The characters are misfists and degenerates in the Korine fashion, but what makes Korine such a genius is he able to turn the absurdist characters that would be caricatures in lesser films, here Korine brings great affection and adoration for his misfits. With an atmosphere of sunsets, and color pallets of neon purples, blues, and greens of Moondog living in his own gleeful world of euphoria. Often in movies the choices and habits of doing drugs, drinking alcohol, and partying is viewed as being self-destructive that reaches a level of decline and collapse, here the lifestyle is shown as an artist using these lifestyles as a higher up for his own moral compass that Woody Allen brilliantly philosophized about in “Bullets Over Broadway”. And Moondog’s encounters and re-counters reassure Moondog that many people are also living the life of the non-aggression principle of living the life they want that isn’t harming others. This includes his close friend, Lingerie, played by Snoop Dogg just playing himself. A successful rapper that just spends days on his boat with beautiful naked women where he boozes and smokes it up with Jimmy Buffet playing himself.

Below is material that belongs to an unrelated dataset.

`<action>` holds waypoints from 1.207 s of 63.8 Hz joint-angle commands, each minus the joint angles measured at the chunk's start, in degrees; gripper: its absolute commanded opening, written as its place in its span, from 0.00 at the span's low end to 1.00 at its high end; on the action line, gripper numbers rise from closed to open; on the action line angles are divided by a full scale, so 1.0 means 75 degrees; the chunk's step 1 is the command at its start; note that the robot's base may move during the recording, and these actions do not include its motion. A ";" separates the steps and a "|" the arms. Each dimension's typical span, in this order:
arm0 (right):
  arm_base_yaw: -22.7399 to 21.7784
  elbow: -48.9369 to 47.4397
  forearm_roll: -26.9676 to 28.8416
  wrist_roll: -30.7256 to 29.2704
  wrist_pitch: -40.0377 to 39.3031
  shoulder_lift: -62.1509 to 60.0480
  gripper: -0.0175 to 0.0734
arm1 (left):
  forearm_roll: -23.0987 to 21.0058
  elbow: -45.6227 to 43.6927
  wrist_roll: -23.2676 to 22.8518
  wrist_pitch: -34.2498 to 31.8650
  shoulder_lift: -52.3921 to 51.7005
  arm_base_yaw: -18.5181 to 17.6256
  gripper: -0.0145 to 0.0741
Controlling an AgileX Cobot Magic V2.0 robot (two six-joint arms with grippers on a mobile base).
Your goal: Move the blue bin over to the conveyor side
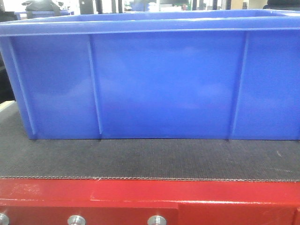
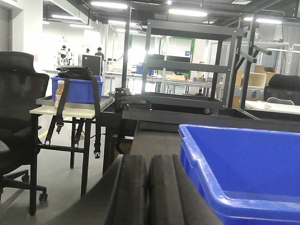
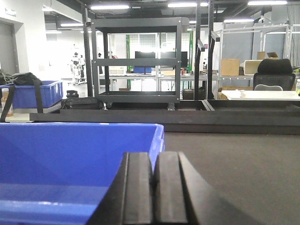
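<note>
- The left gripper (image 2: 148,192) fills the bottom of the left wrist view, its two black fingers (image 2: 130,197) pressed flat against each other with nothing between them.
- Just to the right of that closed claw, and a little ahead of it, stands the blue bin (image 2: 243,173); its thick rim corner comes close to the fingers, though whether they touch cannot be told.
- The right gripper (image 3: 153,192) is likewise pressed together and grips nothing, its dark pads (image 3: 168,197) meeting along a thin seam.
- To the left of this claw and slightly ahead lies the same blue bin (image 3: 70,159), its open inside and far wall in sight; its near corner rises directly beyond the fingertips.
- To the right of the right claw stretches the black belt of the conveyor side (image 3: 234,164), flat and bare.
- In the front-facing view the blue bin (image 1: 154,79) rests on the woven black belt (image 1: 150,159), set back from the red frame (image 1: 140,199) with its silver bolts (image 1: 76,220).
- Beyond the left claw, farther off to its left, a table (image 2: 70,107) bears a second blue tub (image 2: 77,90) with a black bag (image 2: 75,71) on it.
- Farthest ahead of both claws stands a dark shelving rack (image 3: 136,61).
</note>
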 commanded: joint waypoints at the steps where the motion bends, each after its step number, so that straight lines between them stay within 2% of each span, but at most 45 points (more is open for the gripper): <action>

Along the journey Moondog means Flicker (Zac Efron), an energetic and hyper son of a preacher man who carries on doing reprehensible things because Christ already died for our sins, and he meets Captain Wack (Martin Lawrence), a dolphin tour guide with a decayed boat that lives the life he wants of fishing, boating, and sharing cocaine with his addicted parrot. These characters form and help motivate Moondog into writing his next big work. Their friendships with these farcical characters bring great sincerity and reassurance on Moondog’s own philosophy, that the point of life is to have fun, and enjoy life at all costs.
Overall Harmony Korines 6th feature film plays out like a kinder companion piece to “Spring Breakers”, and the film holds the same lighthearted touches that were found in the wonderful “Mister Lonely”. Despite some overdone pot humor that the “Half Baked”, “Harold and Kumar” and “Super Troopers” crowd are going to just lap up, “The Beach Bum” is a highly amusing and sensory film that invokes a small spiritual uplift of what it means to live and be alive. And this is Korine’s point, to achieve artistry, satisfaction, or happiness, one must explore and meander on until the fulfillment comes to them. This is Korine’s less cynical film of his career, and also his most sincere.